Talk-show queen takes tumble as millions jeer.
Nora Bridges is a wildly popular radio spokesperson for family-first virtues, but her loyal listeners don't know that she walked out on her husband and teenaged daughters years ago and didn't look back. Now that a former lover has sold racy pix of naked Nora and horny himself to a national tabloid, her estranged daughter Ruby, an unsuccessful stand-up comic in Los Angeles, has been approached to pen a tell-all. Greedy for the fat fee she's been promised, Ruby agrees and heads for the San Juan Islands, eager to get reacquainted with the mom she plans to betray. Once in the family homestead, nasty Ruby alternately sulks and glares at her mother, who is temporarily wheelchair-bound as a result of a post-scandal car crash.
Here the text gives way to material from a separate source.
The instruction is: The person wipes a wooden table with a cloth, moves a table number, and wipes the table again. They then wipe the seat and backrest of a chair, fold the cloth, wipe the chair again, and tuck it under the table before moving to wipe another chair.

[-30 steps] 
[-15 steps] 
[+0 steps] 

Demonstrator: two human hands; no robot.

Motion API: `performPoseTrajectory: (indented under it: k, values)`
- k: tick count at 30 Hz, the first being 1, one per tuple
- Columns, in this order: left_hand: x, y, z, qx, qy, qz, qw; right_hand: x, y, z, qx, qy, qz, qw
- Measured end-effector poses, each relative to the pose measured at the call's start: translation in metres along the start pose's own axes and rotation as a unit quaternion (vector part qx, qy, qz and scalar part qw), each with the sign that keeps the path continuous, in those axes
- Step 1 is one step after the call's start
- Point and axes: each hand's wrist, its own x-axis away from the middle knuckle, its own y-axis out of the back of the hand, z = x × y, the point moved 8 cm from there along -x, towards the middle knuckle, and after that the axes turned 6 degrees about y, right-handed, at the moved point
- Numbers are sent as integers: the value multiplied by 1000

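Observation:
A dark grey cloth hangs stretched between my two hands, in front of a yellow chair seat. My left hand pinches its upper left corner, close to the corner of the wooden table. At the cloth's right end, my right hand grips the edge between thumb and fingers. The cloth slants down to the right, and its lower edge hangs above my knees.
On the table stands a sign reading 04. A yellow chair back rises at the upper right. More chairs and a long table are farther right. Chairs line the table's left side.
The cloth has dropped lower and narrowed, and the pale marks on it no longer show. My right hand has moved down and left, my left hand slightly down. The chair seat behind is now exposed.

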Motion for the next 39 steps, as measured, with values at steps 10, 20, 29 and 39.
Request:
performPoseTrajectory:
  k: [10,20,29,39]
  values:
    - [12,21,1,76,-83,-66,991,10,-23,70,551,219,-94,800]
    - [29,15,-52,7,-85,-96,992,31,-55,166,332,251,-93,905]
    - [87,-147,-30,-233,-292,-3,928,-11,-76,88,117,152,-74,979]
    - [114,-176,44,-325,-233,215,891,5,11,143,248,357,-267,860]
Uncaring, Ruby begins writing her side of the story when she's not strolling on the beach with former sweetheart Dean Sloan, the son of wealthy socialites who basically ignored him and his gay brother Eric. Eric, now dying of cancer and also in a wheelchair, has returned to the island. This dismal threesome catch up on old times, recalling their childhood idylls on the island. After Ruby's perfect big sister Caroline shows up, there's another round of heartfelt talk. Nora gradually reveals the truth about her unloving husband and her late father's alcoholism, which led her to seek the approval of others at the cost of her own peace of mind. And so on. Ruby is aghast to discover that she doesn't know everything after all, but Dean offers her subdued comfort. Happy endings await almost everyone—except for readers of this nobly preachy snifflefest.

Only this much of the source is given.